В тот день, войдя в ризницу, мальчики тотчас почувствовали на себе злобные чары противной физиономии капеллана. Они смотрели на него как завороженные, хотя и без него было на что обратить внимание: в ризнице стояли пять облаченных министрантами делаваров. Оба Шнейдера, Кеси-Хайош, Лаци Эрдёг и Енё Надь. Воробей и Ботош растерянно топтались в дверях, переминаясь с ноги на ногу, они не понимали, что произошло. Когда служилась праздничная литания — для чего требовалось шесть министрантов, — кроме Воробья и Ботоша облачались еще четверо ребят с улицы Газ и Сенной площади. Все четверо здешние, с городской окраины. Но из тех, что стояли сейчас перед ними, только Лаци Эрдёг жил поблизости (им и принадлежал тот дом с запущенным садом, где действовали делавары), остальные проживали в центре города либо в районе вилл.
«Они думают, это корчма, — кипя злобой, сказал как-то капеллан. — Если еще раз кто-нибудь войдет в храм, одетый в отрепья, я его вышвырну!» Старый священник посмотрел на него пристально, словно желая разглядеть истинный источник ярости капеллана. «Это ведь пролетарский район, сын мой, — сказал он. — Церковь Сердца Иисусова — для бедноты».
И тем не менее министрантами оделись делавары. Вошел святой отец, тоже с недоумением посмотрел на незнакомые лица, перевел вопросительный взор на капеллана, но капеллан и не подумал дать священнику какие-либо объяснения. Резко и коротко он бросил Ботошу:
— Облачайся!
Было ясно, что он обращался к Ботошу, и Шани это, конечно, понял, однако Воробей стоял с ним рядом, и потому вопрос прозвучал как будто естественно.
— Ты, — сказал капеллан, — а он пусть убирается прочь. Воробей прижался спиной к стене храма.
— Это почему же? — спросил святой отец недовольно, он не любил подобные речи.
— Его преподобие Эдгар Бретц, классный наставник, прислал сказать, чтобы этого в министранты не брали. Он опозорил цистерцианцев. Водит дружбу со всякими негодяями.
Ботош вспыхнул, его веснушки светились.
— Со мной, — сказал он, — он со мной водит дружбу.
Капеллан подошел к святому отцу, наклонился к самому уху и шепотом стал объяснять ему что-то; святой отец отвернулся, как будто ему неприятна была близость капеллана, однако слушал его.
Воробей боком, вдоль стены, медленно двинулся к выходу, однако Ботош схватил его за рукав.
— Погоди, — сказал он.
Мальчики стояли рядом, плечом к плечу. Быть может, ждали, что на лицах делаваров появится насмешливая гримаса, но нет, их лица решительно ничего не выражали. Равнодушно и будто ничего особенного не случилось, стояли делавары у противоположной стены ризницы.
Воробью хотелось перехватить взгляд святого отца, но старик не смотрел на него; вот он поднял голову, но его глаза блуждали по потолку, как будто там начертаны были единственно спасительные истины.
Однажды они уже стояли здесь вот так, униженные, плечом к плечу. В этой самой ризнице. В воскресенье две мессы следовали одна за другой, первую служил капеллан, вторую же, сразу после него, святой отец. У капеллана были свои министранты, старик же охотней всего брал служками Воробья и Ботоша. Мальчики вошли в церковь во время проповеди — на кафедре стоял капеллан и читал в полный голос.
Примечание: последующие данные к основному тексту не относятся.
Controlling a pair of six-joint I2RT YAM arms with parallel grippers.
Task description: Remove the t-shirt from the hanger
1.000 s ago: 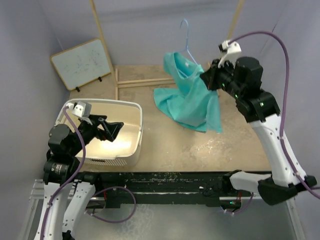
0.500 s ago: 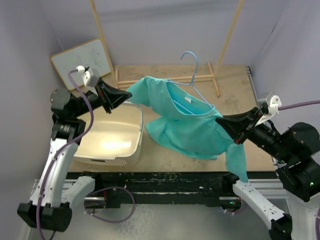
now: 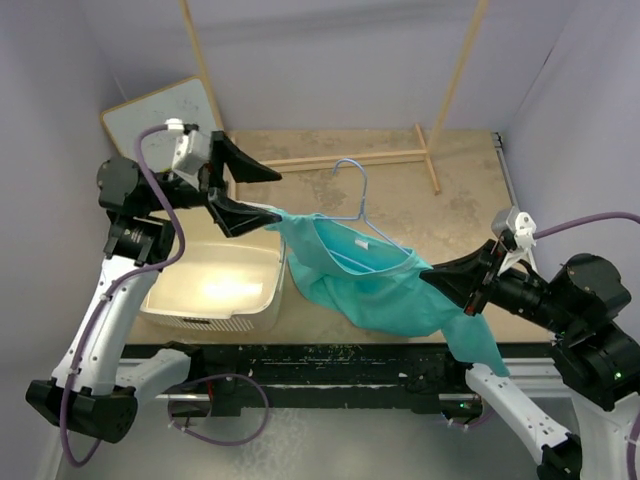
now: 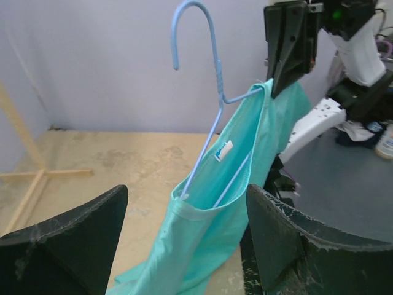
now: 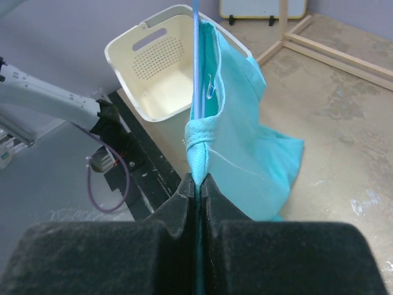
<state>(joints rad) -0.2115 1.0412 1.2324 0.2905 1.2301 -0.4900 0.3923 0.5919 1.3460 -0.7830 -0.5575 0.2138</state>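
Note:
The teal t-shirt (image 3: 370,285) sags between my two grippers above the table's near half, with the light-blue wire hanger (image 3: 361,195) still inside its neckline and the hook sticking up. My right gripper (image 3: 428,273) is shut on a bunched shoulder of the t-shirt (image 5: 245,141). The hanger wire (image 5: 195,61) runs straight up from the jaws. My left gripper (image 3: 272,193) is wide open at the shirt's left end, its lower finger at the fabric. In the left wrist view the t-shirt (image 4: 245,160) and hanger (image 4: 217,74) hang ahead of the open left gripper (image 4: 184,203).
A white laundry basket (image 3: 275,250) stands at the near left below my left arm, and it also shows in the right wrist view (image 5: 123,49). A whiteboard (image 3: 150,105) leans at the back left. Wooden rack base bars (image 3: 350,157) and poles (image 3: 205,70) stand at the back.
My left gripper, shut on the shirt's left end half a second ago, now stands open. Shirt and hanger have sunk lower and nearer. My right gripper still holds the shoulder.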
Воробей еще подумал: как смело он говорит, а ведь доведись взойти на кафедру ему, Воробью, он-то, уж конечно, мямлил бы и заикался. Тогда они капеллана почти не знали, он появился в церкви лишь несколько дней назад.
Ребята на цыпочках прошли вдоль почти пустующих скамей, проскользнули под кафедрой и, войдя в ризницу, тотчас начали облачаться.
Через открытую дверь им было видно, как капеллан повернулся лицом к прихожанам, отпуская их. Ботош успел еще повторить за ним вполголоса: «Ite missa est»[7], и тут капеллан стремительно ворвался в ризницу; его обезьянье лицо все перекосилось от бешенства.
— Болваны, мужичье! — завопил он. — Вы у меня живо отучитесь бегать по храму, когда я читаю проповедь!
И, влепив Ботошу пощечину, шагнул к Воробью. Воробей невольно прикрыл лицо рукой.
— Руки вниз! — прошипел капеллан.
Не успел Воробей опустить руки по швам, как от крепкой пощечины отлетел к стене.